On 9 December 2007, the mayor of Stockholm, Mikael Söderlund, announced that the tasks of the parking enforcement officers will be broadened to include fining graffiti vandals and litterers. Trade union representatives say these officers are not prepared to take on new tasks, already stretched by metering vehicles, and that they fear the risk of violence. Those authorities in England that invested in vehicles with onboard computer and camera equipment have also begun policing bus lanes.

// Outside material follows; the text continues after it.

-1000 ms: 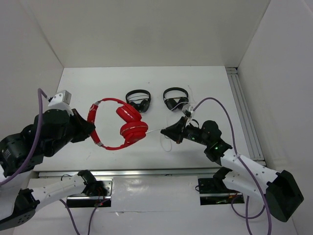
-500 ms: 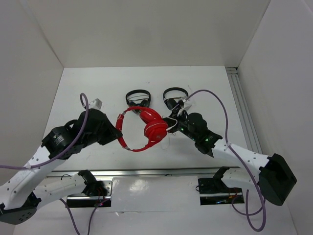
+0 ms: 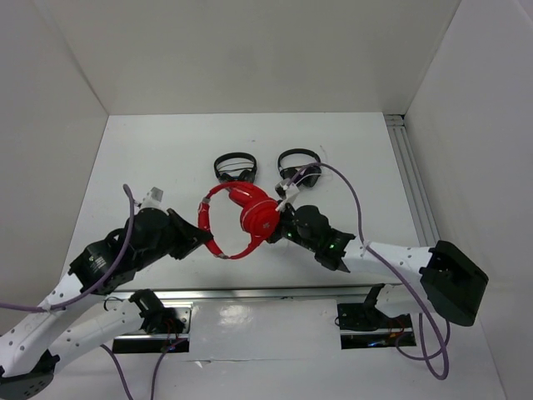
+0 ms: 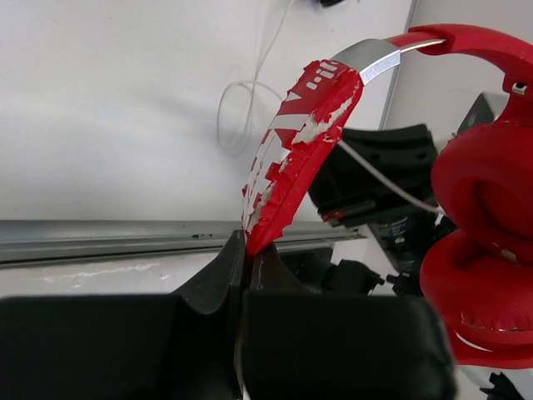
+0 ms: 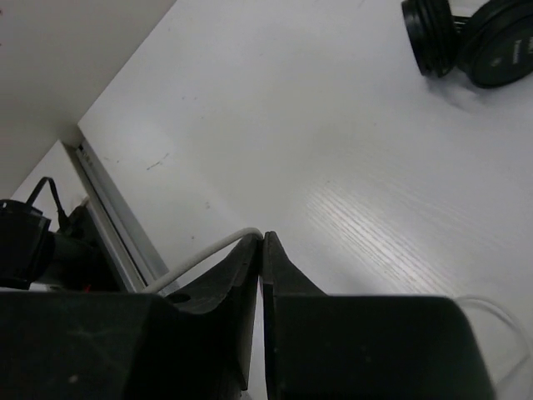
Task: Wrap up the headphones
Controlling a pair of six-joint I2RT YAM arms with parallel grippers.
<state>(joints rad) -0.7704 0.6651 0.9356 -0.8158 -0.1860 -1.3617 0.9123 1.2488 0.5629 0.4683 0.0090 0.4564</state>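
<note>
On a white table (image 3: 166, 150) we see the headphones (image 3: 241, 218), bright red and over-ear, held near its middle between two arms. They appear lifted off the surface. They have a wide red headband and two thick padded cups that sit close together. In the left wrist view the band's inner padding is badly flaked, with white patches showing through the red. A short silver metal section joins the padding to the upper arch.

We count one red pair, two smaller black pairs, two grippers and one thin white cable. The black pairs (image 3: 236, 167) (image 3: 300, 169) lie side by side on the table just beyond the red one, apart from it.

The left gripper (image 4: 246, 246) is pinched tight on the lower end of the headband, its fingers closed on the peeling padding. From there the band rises up and to the right, and the cups hang at the right edge of that view. From above, the left gripper (image 3: 198, 235) sits at the band's left side and the right gripper (image 3: 283, 223) is just beside the cups.

The right gripper (image 5: 261, 242) is closed on the cable (image 5: 212, 250), which curves out to the left from between its fingertips.
</note>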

With the combination of the role of parking attendants in some areas of Great Britain into that of civil enforcement officers, many now routinely issue fixed penalties for such offences as littering, public drinking, anti-social behaviour and noise violations in addition to dealing with nuisance parking offences which previously escaped the attention of parking attendants as they contravened legislation other than the Road Traffic Act 1991. Nevertheless, the National Careers Service does not list any of these new tasks. Parking wardens in New Zealand are also empowered by law to enforce the use of special vehicle lanes, such as bus and transit lanes.

==By country==
=== Canada ===

In Canada, parking enforcement duties are frequently handled under the umbrella of bylaw enforcement by bylaw enforcement officers. No jurisdictions remain where persons employed for the purpose of enforcing traffic bylaws are referred to as "meter maids" and increasingly fewer offices of "parking enforcement officer" exist. Most officials once employed as PEOs are now utilized to perform a variety of bylaw enforcement duties, often including animal control or the enforcement of other bylaws. The position is increasingly upgraded to that of the more professional position of bylaw enforcement officer. Common duties of bylaw enforcement officers include parking enforcement, property and zoning regulation, and regulation of general conduct of persons in public. Bylaw officers, however, only have the power to issue civil citations as such as penalties for most municipal bylaw violations.

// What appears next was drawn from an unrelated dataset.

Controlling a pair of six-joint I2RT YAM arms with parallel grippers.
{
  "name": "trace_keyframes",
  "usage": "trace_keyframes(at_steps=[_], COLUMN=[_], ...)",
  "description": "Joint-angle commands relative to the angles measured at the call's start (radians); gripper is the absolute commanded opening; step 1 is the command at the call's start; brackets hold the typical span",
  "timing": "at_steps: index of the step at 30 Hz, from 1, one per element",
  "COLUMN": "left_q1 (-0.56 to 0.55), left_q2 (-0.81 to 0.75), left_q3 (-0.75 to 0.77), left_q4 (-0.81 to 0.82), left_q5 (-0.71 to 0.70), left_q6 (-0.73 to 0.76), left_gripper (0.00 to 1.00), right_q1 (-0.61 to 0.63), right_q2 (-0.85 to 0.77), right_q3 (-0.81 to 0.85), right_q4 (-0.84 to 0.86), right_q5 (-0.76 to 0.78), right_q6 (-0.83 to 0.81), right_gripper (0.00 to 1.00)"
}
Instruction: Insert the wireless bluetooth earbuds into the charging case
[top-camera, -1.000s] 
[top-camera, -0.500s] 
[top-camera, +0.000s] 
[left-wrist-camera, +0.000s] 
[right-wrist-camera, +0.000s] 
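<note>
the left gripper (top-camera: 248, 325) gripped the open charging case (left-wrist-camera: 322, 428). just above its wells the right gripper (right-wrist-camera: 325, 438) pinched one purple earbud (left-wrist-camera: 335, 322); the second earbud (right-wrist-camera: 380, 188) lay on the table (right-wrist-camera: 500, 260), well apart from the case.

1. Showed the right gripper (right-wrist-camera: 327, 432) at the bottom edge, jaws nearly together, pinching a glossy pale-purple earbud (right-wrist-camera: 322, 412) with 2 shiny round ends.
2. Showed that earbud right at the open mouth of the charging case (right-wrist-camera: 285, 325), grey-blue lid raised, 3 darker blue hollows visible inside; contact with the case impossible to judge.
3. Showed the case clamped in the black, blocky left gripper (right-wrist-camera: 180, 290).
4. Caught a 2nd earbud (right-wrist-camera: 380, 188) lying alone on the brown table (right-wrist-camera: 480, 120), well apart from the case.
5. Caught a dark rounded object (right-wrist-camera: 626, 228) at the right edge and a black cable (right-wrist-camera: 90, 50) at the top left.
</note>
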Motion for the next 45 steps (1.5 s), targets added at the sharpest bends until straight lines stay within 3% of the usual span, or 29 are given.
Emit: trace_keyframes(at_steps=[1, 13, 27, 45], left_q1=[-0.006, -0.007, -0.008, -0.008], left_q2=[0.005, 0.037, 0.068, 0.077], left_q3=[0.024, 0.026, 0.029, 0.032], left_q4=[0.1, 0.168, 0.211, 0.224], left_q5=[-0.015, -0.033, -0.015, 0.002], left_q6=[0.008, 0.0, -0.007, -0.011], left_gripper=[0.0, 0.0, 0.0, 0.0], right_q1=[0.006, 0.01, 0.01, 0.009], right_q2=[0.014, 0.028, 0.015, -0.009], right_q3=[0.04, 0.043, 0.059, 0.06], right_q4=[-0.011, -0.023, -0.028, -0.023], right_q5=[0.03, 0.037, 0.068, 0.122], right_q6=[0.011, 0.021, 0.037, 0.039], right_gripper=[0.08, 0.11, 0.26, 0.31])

The cities of Montreal, Toronto and Vancouver still employ officials with the title of parking enforcement officer. In the case of Montreal and Toronto, PEOs are a sub-division of their respective police force : the Montreal SPVM (where they are nicknamed "green onions" due to their formerly green uniforms) and the Toronto Police Service (where they have been nicknamed 'blue hornets' because of their blue uniform stripe, which is red on police officers' uniforms). In Vancouver's case, PEOs are employees of the municipal government, not affiliated with the Vancouver Police Department.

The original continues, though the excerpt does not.